ACTIVITY
Your answer is the lines below, exactly, from the one that contains "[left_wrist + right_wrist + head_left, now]" through the one that contains "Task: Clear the", both included.

GIVEN DATA
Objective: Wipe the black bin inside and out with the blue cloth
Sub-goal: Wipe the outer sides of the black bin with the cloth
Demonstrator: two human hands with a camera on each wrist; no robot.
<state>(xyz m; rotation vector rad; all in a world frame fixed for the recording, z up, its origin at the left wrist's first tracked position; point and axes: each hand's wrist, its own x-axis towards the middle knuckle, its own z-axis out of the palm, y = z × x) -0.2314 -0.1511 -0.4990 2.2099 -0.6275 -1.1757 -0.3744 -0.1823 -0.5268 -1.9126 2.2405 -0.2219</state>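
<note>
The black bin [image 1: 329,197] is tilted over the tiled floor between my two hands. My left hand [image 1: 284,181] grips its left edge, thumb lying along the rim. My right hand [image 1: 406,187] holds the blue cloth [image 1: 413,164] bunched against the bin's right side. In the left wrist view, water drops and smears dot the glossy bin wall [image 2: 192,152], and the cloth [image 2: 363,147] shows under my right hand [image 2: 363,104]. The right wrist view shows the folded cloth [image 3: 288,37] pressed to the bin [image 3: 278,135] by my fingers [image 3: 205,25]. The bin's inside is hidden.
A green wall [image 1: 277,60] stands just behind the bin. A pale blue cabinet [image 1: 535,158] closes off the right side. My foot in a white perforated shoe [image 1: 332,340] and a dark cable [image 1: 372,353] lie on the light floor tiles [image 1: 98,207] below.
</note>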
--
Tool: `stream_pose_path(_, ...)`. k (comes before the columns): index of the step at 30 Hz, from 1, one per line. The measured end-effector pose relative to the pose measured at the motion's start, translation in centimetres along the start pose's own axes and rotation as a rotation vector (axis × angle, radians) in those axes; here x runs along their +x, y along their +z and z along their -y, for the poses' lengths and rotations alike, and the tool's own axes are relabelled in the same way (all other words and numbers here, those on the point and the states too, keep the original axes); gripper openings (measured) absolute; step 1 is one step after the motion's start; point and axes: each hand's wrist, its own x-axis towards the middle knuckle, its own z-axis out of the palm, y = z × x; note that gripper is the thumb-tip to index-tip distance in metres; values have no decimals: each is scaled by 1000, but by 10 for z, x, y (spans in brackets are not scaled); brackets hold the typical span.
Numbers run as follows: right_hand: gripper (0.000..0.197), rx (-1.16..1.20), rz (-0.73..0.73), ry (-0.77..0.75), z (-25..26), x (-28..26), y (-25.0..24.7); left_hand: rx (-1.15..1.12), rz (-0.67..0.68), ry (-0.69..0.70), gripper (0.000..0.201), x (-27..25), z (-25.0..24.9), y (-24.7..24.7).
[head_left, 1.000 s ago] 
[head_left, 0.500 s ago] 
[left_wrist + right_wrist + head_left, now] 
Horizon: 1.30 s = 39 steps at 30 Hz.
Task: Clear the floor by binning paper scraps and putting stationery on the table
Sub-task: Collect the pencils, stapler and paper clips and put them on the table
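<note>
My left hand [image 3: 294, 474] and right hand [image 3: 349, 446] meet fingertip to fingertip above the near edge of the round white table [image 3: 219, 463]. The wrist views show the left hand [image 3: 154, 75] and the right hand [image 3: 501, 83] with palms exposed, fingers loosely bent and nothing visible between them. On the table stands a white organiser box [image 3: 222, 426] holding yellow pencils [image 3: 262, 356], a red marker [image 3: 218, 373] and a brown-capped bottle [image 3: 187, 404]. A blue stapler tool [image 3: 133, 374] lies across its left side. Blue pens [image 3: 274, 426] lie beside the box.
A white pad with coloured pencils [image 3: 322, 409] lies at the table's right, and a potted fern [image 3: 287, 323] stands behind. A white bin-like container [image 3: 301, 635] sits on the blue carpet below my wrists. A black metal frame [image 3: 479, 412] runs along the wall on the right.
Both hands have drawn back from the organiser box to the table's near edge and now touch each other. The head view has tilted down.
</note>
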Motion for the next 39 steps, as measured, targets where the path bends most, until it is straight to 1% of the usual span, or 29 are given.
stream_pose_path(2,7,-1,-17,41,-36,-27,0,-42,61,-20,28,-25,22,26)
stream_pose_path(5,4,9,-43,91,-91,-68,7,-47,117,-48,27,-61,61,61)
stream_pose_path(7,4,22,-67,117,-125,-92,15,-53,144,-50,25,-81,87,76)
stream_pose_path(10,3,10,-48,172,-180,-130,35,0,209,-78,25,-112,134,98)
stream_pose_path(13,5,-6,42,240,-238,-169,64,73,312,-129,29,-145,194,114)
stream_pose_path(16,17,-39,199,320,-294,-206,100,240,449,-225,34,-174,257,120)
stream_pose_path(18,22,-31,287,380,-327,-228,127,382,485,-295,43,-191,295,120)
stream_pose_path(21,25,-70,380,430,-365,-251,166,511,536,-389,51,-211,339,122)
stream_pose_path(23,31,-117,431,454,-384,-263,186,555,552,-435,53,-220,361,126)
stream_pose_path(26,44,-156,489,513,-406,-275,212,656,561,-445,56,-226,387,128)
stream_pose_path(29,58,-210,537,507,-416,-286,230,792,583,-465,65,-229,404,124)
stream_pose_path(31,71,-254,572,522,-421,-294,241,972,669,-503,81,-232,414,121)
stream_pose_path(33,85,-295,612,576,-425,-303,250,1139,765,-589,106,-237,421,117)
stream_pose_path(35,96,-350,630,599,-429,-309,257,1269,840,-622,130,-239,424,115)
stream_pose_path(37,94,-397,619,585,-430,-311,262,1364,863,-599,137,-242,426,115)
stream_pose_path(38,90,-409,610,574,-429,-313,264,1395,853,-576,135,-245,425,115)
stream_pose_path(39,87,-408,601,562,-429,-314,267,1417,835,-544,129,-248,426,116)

ANSWER TO THIS PROBLEM
[left_wrist + right_wrist + head_left, now] 
Horizon: 1.30 s = 39 steps at 30 Hz.
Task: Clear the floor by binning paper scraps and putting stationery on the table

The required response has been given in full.